Secondly, being that we all share the same Father, we are all siblings, not strangers. We can therefore love our fellow as ourselves, since our siblings are just as much our parents’ children as we are—even if they do not act accordingly.

Thirdly, inasmuch as the Father that all we share is God, it follows that since God is one—meaning that He is one, non-composite essence and is not divided into “parts”—then in our ultimate source, we are also one, and there are no differences between us. Therefore, the more we train ourselves to perceive the true essence of things rather than their appearances, the more we perceive our fellow Jews as one and the same as ourselves. From this perspective, we will naturally “love our fellows as ourselves,” since we and they are one and the same. In this context, considering our fellow Jews siblings is not an end—inspiring us to overlook their faults just as familial love makes us overlook our siblings’ faults—but a means—encouraging us to abstract our perspective on our fellow Jews even further, leading us to see them and ourselves as part of the same Divine essence.15

This level of abstraction transcends what “they are saying on high”—i.e., that we must love the completely wicked just as we love the completely righteous—for at this level, there is no distinction between one Jew and the next, and whether one is righteous or wicked is immaterial. Without this level of abstraction, however, it is hard to love someone “as ourselves,” since the reality of the physical distinction between us (and all the other differences attributable to the physical distinction) will always interpose itself.

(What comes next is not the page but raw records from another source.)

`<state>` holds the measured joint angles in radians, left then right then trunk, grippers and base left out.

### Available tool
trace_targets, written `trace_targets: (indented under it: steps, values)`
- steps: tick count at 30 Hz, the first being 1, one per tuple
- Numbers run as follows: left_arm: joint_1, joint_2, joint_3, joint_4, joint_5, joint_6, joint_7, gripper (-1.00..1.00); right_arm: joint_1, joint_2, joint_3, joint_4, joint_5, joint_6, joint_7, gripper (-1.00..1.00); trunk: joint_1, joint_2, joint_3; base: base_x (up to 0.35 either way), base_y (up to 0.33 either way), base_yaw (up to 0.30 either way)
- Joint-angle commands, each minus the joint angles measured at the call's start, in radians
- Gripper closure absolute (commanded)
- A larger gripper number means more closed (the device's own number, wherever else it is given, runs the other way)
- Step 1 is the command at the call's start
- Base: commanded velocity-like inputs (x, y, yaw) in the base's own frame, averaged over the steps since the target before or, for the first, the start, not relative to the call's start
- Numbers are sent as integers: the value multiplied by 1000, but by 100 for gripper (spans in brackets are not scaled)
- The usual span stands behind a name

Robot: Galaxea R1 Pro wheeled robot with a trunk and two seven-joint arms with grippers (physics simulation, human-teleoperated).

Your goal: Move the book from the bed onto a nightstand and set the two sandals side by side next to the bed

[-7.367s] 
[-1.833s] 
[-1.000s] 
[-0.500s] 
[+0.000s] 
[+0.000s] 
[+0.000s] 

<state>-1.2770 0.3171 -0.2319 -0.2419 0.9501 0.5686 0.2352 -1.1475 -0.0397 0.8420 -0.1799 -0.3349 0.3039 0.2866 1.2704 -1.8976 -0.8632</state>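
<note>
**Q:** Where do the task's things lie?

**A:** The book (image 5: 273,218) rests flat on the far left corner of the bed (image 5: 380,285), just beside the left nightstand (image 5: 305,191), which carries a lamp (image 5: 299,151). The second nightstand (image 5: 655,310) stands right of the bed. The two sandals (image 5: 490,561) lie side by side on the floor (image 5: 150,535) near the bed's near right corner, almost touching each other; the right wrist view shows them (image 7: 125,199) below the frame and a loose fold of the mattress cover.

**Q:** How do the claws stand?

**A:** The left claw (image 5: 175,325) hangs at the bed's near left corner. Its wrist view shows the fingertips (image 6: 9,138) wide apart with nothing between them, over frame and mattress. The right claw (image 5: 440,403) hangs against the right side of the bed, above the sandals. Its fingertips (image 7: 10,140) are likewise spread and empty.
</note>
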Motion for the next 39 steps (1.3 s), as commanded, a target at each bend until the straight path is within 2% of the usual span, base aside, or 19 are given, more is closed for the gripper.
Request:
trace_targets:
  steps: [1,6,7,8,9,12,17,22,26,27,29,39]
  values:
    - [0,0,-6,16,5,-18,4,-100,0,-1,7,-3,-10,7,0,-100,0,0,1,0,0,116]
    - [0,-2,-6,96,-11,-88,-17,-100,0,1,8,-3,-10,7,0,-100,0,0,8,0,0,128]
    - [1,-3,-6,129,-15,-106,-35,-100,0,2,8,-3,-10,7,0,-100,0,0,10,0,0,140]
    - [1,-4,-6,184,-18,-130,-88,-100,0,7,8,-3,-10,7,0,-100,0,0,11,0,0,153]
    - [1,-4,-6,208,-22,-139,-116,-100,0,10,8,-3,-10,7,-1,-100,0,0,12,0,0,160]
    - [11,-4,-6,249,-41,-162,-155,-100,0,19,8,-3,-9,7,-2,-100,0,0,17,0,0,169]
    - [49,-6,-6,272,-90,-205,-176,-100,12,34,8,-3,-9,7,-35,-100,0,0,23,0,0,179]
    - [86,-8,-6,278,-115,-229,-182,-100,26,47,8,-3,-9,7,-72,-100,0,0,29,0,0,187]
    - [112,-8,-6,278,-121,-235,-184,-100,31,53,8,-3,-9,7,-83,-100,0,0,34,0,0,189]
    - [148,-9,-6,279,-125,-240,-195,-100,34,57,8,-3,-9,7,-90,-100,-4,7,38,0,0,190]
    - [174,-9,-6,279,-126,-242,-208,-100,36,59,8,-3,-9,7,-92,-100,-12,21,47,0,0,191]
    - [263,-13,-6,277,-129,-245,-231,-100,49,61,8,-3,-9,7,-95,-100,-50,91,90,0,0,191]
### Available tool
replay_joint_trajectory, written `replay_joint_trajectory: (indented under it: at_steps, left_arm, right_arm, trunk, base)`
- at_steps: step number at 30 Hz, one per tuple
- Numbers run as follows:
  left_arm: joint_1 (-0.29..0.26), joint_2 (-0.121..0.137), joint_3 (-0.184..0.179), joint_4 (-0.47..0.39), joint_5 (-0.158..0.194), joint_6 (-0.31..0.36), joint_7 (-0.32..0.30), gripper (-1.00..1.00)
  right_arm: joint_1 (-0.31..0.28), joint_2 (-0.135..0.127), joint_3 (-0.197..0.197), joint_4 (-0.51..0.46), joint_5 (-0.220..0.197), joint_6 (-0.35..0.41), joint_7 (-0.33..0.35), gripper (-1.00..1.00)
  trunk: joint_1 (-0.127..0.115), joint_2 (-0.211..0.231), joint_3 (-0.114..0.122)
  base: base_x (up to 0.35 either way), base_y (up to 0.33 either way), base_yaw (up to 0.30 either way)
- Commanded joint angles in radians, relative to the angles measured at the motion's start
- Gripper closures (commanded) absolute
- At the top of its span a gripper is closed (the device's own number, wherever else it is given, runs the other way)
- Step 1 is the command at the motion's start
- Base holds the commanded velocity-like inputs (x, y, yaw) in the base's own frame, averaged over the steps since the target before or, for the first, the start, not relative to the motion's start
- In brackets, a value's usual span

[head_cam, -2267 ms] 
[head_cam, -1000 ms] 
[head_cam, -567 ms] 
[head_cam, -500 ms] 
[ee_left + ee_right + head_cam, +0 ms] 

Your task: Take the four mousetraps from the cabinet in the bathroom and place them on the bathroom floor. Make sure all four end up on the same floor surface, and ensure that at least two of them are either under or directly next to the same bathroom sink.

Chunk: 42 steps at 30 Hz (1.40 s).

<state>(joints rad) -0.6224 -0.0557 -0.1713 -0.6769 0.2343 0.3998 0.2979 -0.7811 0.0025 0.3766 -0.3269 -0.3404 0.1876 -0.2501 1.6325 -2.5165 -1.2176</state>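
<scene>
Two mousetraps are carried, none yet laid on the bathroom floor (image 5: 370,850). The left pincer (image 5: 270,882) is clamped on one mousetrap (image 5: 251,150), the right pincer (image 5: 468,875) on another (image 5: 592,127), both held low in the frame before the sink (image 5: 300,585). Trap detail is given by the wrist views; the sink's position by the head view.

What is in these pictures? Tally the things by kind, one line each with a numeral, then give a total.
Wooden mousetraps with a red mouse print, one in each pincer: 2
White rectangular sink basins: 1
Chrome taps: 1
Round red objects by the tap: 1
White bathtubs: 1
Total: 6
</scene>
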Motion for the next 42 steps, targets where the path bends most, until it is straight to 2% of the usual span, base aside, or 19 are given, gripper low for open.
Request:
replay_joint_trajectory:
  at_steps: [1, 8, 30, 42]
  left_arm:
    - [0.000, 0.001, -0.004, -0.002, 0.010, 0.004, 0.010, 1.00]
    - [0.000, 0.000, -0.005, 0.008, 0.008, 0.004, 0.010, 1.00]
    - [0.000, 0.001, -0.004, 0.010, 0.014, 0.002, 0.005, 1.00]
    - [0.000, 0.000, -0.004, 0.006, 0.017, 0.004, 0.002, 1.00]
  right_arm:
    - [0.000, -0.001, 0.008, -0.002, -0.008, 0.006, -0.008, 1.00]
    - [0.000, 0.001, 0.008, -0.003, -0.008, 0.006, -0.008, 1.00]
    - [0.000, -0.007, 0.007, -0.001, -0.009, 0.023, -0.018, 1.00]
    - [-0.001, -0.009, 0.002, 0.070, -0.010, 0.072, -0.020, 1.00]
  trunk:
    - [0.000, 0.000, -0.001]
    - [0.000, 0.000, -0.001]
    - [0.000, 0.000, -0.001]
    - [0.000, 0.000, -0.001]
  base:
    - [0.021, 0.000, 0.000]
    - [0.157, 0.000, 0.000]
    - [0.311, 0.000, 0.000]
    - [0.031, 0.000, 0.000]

This explains how Hillel, when asked by a prospective convert to teach him the whole Torah while standing on one foot, could answer, “What is hateful to you, do not do to your fellow. This is the entire Torah; the rest is commentary.”16 It is easy enough to understand how all of the Torah’s social commandments can be reduced to the love of one’s fellow, but how can all its commandments that do not relate to one’s relationship with others be reduced to this commandment?17 The answer is that this commandment can be fulfilled only if we elevate our perspective to that of the Divine soul; this elevation is indeed the goal of all of the Torah’s commandments.18

Finally, once we have abstracted our consciousness to the level at which we perceive everything’s essence rather than its manifestation, this consciousness, if properly nurtured, can be made to pervade all aspects of our lives, including the incidental ways in which our souls are manifested in our individual lives. The essence of the soul, after all—being a “part of God”—is not subject to limitations, including the dichotomy between essence and manifestation. In other words, living with the consciousness of our soul’s Divine essence enables us to see each other’s essence even while remaining fully conscious of our differences. The physical manifestation of ourselves as different entities no longer interposes itself between us; the body no longer obscures the soul. We can love our fellows as ourselves even while fully aware of the physical difference that would otherwise divide us.

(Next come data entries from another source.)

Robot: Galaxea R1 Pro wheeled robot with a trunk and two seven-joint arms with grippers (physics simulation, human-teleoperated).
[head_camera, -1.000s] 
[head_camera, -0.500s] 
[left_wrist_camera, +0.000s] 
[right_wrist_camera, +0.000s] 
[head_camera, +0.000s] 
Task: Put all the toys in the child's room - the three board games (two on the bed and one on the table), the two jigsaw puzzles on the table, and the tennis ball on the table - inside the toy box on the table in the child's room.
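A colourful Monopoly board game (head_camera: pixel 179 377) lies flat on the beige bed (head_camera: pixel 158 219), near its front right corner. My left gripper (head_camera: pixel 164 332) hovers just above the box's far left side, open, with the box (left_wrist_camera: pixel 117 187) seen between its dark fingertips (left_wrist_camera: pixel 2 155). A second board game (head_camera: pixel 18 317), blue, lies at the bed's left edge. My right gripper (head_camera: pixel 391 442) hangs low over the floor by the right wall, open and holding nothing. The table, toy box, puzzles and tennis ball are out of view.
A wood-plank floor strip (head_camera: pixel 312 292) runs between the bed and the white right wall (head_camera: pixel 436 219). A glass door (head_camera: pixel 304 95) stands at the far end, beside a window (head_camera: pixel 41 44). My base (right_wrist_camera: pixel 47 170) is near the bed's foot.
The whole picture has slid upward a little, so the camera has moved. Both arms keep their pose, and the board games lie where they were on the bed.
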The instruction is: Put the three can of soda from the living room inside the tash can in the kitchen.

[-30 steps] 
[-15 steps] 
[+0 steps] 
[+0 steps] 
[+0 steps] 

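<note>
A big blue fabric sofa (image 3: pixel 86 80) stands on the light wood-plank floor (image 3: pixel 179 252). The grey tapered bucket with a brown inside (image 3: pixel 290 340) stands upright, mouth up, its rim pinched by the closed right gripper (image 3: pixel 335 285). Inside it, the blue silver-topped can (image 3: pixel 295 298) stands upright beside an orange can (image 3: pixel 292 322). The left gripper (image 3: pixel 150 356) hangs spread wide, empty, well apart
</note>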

This consciousness is similar to that which will pervade reality in the messianic future, but it can be savored even now, as a foretaste of the imminent Redemption.19

19 You must observe My rules: This verse discusses three types of forbidden mixtures: crossbreeding animals, crossbreeding plants, and weaving wool and linen together in one garment. Of these three, the first two are absolute—i.e., the Torah never permits them—whereas the latter is mandated in the priestly garments20 and is permitted in a garment bearing ritual tassels (tzitzit).21

This distinction may be understood in light of the differences between the two types of prohibitions. The prohibition against combining fibers seems illogical,22 since the two types of fibers do not merge to form a new type of fiber; even after they are woven or pressed together, it is possible to unravel them and undo the combination. The prohibition against crossbreeding, on the other hand, seems logical: God created many different species and commanded them to remain distinct;23 by tampering with them, we are disturbing the order of creation, bringing new, different, hybrid entities into being.24 It thus makes sense that this can never be allowed.

On the other hand, fusing two entities into a new one seems to be the ultimate reconciliation of opposites, the true achievement of the peace and unity that we are working for and that will characterize the messianic future. Why, then, does God insist on boundaries and the integrity of species?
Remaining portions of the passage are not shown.